Gates and Appiah have 11 joint titles, most of which are essay collections on famous black writers, ideal for the large college and library markets. They also produced the major-book event, Africana: The Encyclopedia of the African and African American Experience, and two volumes of the Dictionary of Global Culture. These are ventures of considerable value.

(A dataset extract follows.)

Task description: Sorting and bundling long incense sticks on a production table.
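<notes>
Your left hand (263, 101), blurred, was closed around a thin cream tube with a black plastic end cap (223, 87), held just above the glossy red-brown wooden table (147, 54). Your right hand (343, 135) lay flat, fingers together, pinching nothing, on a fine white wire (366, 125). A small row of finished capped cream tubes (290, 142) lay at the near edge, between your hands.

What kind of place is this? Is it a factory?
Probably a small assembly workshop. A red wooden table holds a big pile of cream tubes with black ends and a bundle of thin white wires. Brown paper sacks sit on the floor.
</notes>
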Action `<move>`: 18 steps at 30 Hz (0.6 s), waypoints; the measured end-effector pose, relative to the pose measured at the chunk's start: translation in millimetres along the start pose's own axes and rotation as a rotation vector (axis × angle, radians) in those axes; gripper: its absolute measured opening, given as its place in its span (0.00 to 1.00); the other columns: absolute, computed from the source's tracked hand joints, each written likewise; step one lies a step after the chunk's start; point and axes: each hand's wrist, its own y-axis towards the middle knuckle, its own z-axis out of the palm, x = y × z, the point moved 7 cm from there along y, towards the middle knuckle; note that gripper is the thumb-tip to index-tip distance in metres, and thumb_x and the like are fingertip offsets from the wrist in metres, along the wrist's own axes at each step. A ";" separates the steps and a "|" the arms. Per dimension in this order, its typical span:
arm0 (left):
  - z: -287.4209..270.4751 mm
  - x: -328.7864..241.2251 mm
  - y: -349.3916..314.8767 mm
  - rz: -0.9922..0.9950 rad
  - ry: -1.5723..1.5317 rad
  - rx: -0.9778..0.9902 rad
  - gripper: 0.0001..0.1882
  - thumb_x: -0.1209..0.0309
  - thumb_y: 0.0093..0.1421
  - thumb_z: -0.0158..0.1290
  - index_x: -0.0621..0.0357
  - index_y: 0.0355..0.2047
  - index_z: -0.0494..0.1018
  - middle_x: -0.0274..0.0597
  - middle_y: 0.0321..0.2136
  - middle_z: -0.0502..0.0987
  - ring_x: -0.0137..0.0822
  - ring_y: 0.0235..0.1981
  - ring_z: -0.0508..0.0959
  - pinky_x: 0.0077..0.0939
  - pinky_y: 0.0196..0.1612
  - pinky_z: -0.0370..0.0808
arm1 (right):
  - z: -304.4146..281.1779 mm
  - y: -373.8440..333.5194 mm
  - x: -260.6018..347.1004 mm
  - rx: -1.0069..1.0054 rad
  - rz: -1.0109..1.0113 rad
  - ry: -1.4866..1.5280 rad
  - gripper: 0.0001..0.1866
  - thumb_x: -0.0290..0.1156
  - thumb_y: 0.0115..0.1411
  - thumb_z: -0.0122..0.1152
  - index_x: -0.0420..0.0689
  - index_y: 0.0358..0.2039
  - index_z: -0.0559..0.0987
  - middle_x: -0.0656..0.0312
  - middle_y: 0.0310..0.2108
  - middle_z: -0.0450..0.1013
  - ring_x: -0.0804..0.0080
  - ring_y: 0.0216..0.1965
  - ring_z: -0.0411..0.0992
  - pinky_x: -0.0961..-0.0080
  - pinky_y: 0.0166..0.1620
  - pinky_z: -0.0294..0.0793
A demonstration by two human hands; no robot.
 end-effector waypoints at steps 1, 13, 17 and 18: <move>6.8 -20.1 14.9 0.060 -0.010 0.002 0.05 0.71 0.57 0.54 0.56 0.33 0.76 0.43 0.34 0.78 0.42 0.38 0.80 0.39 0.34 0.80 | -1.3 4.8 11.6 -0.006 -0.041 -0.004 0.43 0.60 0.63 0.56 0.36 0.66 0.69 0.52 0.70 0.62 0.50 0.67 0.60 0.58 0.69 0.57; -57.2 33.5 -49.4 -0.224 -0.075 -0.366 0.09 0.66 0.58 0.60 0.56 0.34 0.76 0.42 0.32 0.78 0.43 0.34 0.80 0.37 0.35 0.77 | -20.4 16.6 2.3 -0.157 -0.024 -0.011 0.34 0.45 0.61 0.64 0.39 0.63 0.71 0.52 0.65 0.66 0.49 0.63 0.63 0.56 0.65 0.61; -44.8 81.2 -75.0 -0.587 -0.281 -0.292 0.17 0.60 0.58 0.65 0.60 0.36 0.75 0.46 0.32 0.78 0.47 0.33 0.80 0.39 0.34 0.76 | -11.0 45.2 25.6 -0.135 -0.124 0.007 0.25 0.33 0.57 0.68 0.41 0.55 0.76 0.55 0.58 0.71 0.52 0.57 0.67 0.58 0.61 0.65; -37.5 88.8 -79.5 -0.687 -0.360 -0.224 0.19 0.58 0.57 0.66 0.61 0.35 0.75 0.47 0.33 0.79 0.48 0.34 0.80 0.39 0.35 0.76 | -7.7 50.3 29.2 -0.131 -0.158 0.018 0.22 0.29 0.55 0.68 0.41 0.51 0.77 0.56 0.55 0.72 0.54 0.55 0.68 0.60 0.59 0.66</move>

According to a 1999 article on salon.com, their Encarta Africana CD-ROM project received $1 million of its $2 million budget from Microsoft. Gates, Appiah, Quincy Jones, Wole Soyinka, and Time-Warner's Martin Payson started a private company to run the enterprise, Afropedia L.L.C., with Gates and Appiah reportedly receiving $100,000 each as co-editors. The budget was tight for such a huge undertaking—expected to run to 2.25 million words—and they advertised around Cambridge for temporary writers (at 15 cents a word). One of those 15-cents-a-word writers said that the pressure there was enormous and that Microsoft ran the show much more concerned about word count than quality content.

Gates and West have produced two books: The Future of the Race (1996) and The African American Century: How Black Americans Have Shaped Our Century (2000), works clearly aimed at large audiences. Each has as much speaking work as they could ever want, but they sometimes team up for university visits. One professor who arranged for them to appear at a Massachusetts school recalled that it cost between $15,000 and $20,000 for the pair. If each man did only 20 speeches a year in the $10,000 range, they could each add $200,000 to their university salaries, which one assumes are at the top of Harvard's highly competitive salary scale. With talks continuing with President Summers, who knows where those numbers may go.